NEW DELHI—In a report that departs from the scientific mainstream, an Indian government panel is warning that radio emissions from cell phones may pose a hazard to public health. One member of the group has written that Indians may be more vulnerable to such radiation than Europeans because they live in a tropical climate and, on average, have a lower body fat content. These views contrast with an exhaustive review by the World Health Organization that concluded last year: "To date, no adverse health effects have been established for mobile phone use."
The 58-page Indian report  was released this month by the Department of Telecommunications here. The authors, eight Indian experts ranging from health specialists to telecom engineers, reviewed the international literature on electromagnetic frequency emissions and described more than 20 case studies in which a health hazard from mobile phone usage has been documented. They did not carry out any studies. The report suggests that there is cause for concern about the low-energy signals that mobile phones use to communicate with broadcast towers--and one author says that Indians face greater risks than other populations.
R. S. Sharma, a public health specialist on the panel from the Indian Council of Medical Research, writes in the report that, "the hot tropical climate of the country, the low body mass index; low fat content of an average Indian as compared to European countries and high environmental concentration of radio frequency radiation may place Indians under risk of radio frequency radiation adverse effect." But Sharma admits that the evidence is not clinching. That's one reason why the Indian health ministry has initiated a 5-year study to gather more scientific evidence on the potential effects of electromagnetic radiation.
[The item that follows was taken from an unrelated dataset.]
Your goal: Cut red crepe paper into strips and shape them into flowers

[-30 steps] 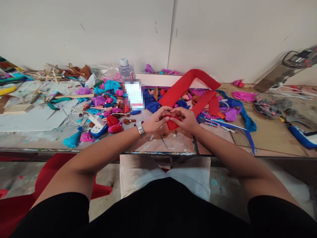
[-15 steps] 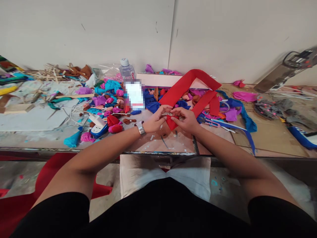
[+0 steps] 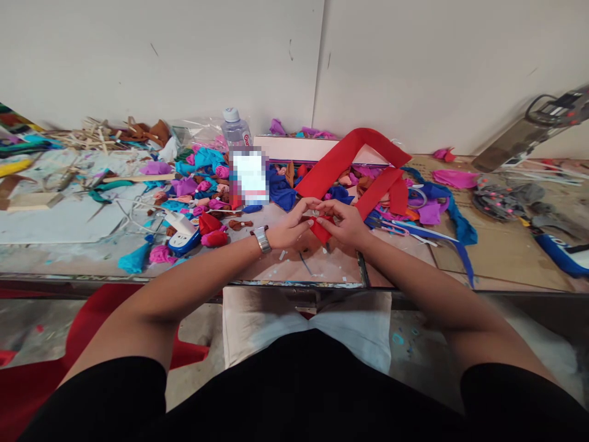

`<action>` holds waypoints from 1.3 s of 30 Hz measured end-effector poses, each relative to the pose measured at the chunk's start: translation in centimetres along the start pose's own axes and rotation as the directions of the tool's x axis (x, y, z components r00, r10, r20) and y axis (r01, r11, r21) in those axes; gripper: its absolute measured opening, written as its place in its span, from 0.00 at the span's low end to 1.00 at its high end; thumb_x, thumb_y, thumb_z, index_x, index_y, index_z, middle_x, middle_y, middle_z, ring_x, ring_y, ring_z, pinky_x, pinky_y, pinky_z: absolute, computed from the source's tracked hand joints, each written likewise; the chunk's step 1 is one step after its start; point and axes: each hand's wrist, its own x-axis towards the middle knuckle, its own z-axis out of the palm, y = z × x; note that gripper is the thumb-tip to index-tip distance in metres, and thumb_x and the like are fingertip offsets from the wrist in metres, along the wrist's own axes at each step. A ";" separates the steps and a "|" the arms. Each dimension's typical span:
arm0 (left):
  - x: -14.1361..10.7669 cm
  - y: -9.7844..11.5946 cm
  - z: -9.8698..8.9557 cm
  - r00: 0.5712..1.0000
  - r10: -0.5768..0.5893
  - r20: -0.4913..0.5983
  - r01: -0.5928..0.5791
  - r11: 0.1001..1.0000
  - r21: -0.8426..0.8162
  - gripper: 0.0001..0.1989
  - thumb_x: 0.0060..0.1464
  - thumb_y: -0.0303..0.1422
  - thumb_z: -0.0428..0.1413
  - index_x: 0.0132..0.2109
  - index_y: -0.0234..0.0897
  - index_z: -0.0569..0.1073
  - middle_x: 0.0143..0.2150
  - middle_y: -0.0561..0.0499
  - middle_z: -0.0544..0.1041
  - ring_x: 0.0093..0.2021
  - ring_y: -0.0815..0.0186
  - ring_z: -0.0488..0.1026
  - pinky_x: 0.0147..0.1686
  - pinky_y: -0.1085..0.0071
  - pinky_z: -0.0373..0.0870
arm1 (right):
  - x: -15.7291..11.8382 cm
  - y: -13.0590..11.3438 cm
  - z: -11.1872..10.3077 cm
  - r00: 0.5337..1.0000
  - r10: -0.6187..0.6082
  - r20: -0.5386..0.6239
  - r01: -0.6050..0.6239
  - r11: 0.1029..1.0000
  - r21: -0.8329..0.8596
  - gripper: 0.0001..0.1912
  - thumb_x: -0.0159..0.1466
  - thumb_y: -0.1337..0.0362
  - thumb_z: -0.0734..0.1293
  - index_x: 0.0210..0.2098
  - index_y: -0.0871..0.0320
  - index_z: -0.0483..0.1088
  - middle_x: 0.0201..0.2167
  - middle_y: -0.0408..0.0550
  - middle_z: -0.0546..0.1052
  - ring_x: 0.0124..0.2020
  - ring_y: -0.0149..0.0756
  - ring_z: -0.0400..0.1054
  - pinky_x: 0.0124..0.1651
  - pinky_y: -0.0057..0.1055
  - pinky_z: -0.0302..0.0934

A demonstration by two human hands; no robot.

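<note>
A long red strip (image 3: pixel 332 161) loops over the pile of coloured pieces, and its near end runs down to my hands. My left hand (image 3: pixel 291 229), with a watch at the wrist, pinches the left side of the folded red end (image 3: pixel 321 229). From the other side my right hand (image 3: pixel 348 224) grips the same red piece between thumb and fingers. The fingertips of both hands nearly meet above it, just over the table. Small folds between the fingers are too small to make out.
Coloured bundles (image 3: pixel 202 161) lie to the left, beside a blue-and-white power socket (image 3: pixel 184 236). Behind them stand a bottle (image 3: pixel 236 130) and a blurred bright screen (image 3: pixel 251 178). Pink-handled scissors (image 3: pixel 393 227) and a blue strip (image 3: pixel 462 261) lie right. Cardboard (image 3: pixel 497 255) covers the right side.
The fingers have shifted slightly around the red end, and its visible lower part has turned a little to the right. The rest of the table looks the same.
</note>
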 end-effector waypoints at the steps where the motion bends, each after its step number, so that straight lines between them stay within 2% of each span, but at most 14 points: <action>1: 0.0 -0.1 0.1 1.000 -0.005 0.012 0.005 1.000 -0.018 0.23 0.68 0.33 0.52 0.68 0.44 0.61 0.67 0.41 0.67 0.70 0.55 0.66 0.70 0.51 0.67 | 0.0 0.0 0.0 1.000 0.010 0.005 -0.010 1.000 0.006 0.16 0.70 0.52 0.71 0.53 0.53 0.75 0.47 0.52 0.84 0.43 0.43 0.80 0.48 0.40 0.74; 6: -0.1 -0.3 0.4 1.000 -0.019 -0.006 0.018 0.996 -0.083 0.26 0.68 0.38 0.56 0.70 0.47 0.61 0.68 0.42 0.67 0.71 0.55 0.65 0.70 0.54 0.68 | 0.1 -0.1 0.1 0.999 0.029 0.028 -0.028 0.999 -0.017 0.16 0.70 0.52 0.72 0.52 0.53 0.75 0.46 0.51 0.84 0.43 0.43 0.79 0.47 0.39 0.73; 11: -0.1 -0.4 0.3 1.000 -0.008 0.005 0.008 0.995 -0.102 0.31 0.64 0.29 0.55 0.71 0.47 0.61 0.70 0.43 0.65 0.72 0.54 0.63 0.71 0.52 0.67 | 0.4 -0.5 0.0 0.999 -0.040 0.013 0.041 0.993 -0.106 0.13 0.68 0.55 0.74 0.47 0.55 0.77 0.42 0.50 0.83 0.41 0.42 0.78 0.44 0.37 0.71; 15: -0.1 -0.8 0.2 1.000 0.009 0.018 -0.007 0.993 -0.119 0.35 0.59 0.24 0.54 0.72 0.48 0.60 0.70 0.44 0.64 0.72 0.54 0.62 0.72 0.51 0.66 | 0.3 -0.6 -0.1 0.999 -0.038 0.028 0.041 0.990 -0.134 0.14 0.67 0.54 0.74 0.47 0.55 0.77 0.42 0.51 0.84 0.40 0.42 0.78 0.44 0.37 0.71; 20: -0.1 -1.0 0.2 1.000 0.014 0.027 -0.009 0.989 -0.148 0.39 0.55 0.22 0.52 0.72 0.48 0.60 0.71 0.44 0.64 0.71 0.53 0.64 0.70 0.49 0.67 | 0.1 -0.1 -0.1 0.996 -0.059 0.068 0.068 0.989 -0.133 0.13 0.69 0.55 0.71 0.49 0.55 0.79 0.45 0.52 0.86 0.43 0.46 0.81 0.48 0.41 0.73; 26: -0.2 -1.2 0.2 0.999 0.010 0.036 -0.005 0.991 -0.137 0.43 0.51 0.19 0.51 0.73 0.49 0.59 0.71 0.44 0.65 0.74 0.53 0.62 0.71 0.49 0.66 | 0.2 0.3 -0.1 0.983 -0.127 0.132 0.150 0.972 -0.181 0.12 0.70 0.58 0.71 0.50 0.53 0.82 0.50 0.53 0.86 0.55 0.51 0.80 0.58 0.46 0.72; 29: -0.2 -1.3 0.2 1.000 0.015 0.027 -0.010 0.986 -0.164 0.42 0.52 0.19 0.52 0.72 0.48 0.60 0.70 0.44 0.66 0.74 0.53 0.62 0.71 0.51 0.68 | 0.2 0.2 -0.2 0.976 -0.147 0.159 0.175 0.968 -0.177 0.12 0.71 0.58 0.70 0.50 0.54 0.81 0.49 0.53 0.86 0.55 0.51 0.80 0.58 0.46 0.72; 33: -0.1 -1.3 0.4 1.000 0.004 0.000 -0.004 0.982 -0.190 0.36 0.57 0.21 0.54 0.71 0.48 0.62 0.70 0.44 0.66 0.72 0.56 0.65 0.68 0.55 0.72 | 0.3 -0.2 -0.3 0.981 -0.113 0.155 0.139 0.976 -0.167 0.10 0.71 0.59 0.69 0.47 0.56 0.80 0.44 0.54 0.84 0.49 0.50 0.79 0.53 0.46 0.72; 36: 0.0 -1.2 0.5 1.000 -0.010 -0.028 0.004 0.982 -0.187 0.29 0.61 0.25 0.57 0.68 0.47 0.65 0.69 0.43 0.67 0.70 0.58 0.67 0.68 0.57 0.72 | 0.3 -0.3 -0.3 0.987 -0.076 0.141 0.100 0.980 -0.171 0.09 0.71 0.59 0.69 0.46 0.56 0.78 0.44 0.54 0.83 0.47 0.48 0.78 0.51 0.45 0.71; 39: 0.1 -1.1 0.5 0.993 -0.070 -0.090 0.055 0.986 -0.160 0.23 0.65 0.33 0.59 0.65 0.45 0.66 0.66 0.43 0.68 0.69 0.58 0.68 0.67 0.58 0.72 | 0.4 -0.1 -0.4 0.994 -0.051 0.094 0.069 0.979 -0.193 0.09 0.71 0.58 0.69 0.45 0.56 0.78 0.43 0.54 0.83 0.43 0.45 0.77 0.47 0.41 0.69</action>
Arvind Duggal, a member of the authoring panel representing the Department of Biotechnology here, told the daily business newspaper The Mint on 4 February that, "there were some studies that suggested links between various health disorders and cell phones and towers, but they are inconclusive. So it was decided—on a precautionary principle—that some steps can be taken to reduce exposure to radiation."
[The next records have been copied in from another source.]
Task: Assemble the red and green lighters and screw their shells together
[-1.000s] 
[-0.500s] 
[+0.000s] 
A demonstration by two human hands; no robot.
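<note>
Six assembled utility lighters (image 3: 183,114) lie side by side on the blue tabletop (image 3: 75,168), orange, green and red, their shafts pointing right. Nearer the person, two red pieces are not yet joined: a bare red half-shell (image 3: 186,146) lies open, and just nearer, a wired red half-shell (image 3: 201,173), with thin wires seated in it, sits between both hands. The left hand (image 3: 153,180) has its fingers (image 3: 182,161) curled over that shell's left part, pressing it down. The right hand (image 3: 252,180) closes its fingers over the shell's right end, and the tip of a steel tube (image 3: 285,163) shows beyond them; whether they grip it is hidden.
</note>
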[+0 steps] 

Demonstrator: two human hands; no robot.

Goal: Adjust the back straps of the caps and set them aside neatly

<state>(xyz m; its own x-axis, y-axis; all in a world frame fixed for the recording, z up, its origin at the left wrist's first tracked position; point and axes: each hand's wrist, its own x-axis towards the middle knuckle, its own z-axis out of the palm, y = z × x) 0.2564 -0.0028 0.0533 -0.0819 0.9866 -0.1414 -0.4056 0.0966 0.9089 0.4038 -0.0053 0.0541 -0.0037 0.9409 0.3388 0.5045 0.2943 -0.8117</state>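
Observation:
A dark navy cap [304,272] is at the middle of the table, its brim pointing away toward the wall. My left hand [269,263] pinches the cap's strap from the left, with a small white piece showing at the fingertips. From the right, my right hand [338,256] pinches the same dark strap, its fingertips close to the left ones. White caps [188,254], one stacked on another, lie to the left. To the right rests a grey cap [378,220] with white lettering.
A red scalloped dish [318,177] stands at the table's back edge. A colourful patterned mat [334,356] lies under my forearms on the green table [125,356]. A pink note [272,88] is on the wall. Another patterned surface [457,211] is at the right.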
For this reason, the committee has recommended that the permissible level of radiation emitted from mobile phone towers be reduced by one-tenth the current value and that India adopt the U.S. standard for the permitted amount of radiation exposure from handsets. The Indian panel also recommended that manufacturers display on each handset the potential radiation exposure it may cause.
Rajan Mathew, director general, Cellular Operators Association of India here says, "this report is a compilation and not conclusive," but industry will adhere to any guidelines that emerge from the government's review, provided they are based on proven evidence.
The government will try to gather more evidence on whether Indians are really more vulnerable to mobile usage. In the interim, the report recommends simple precautions like using a hands-free device, keeping conversations short, and using land-line phones whenever possible.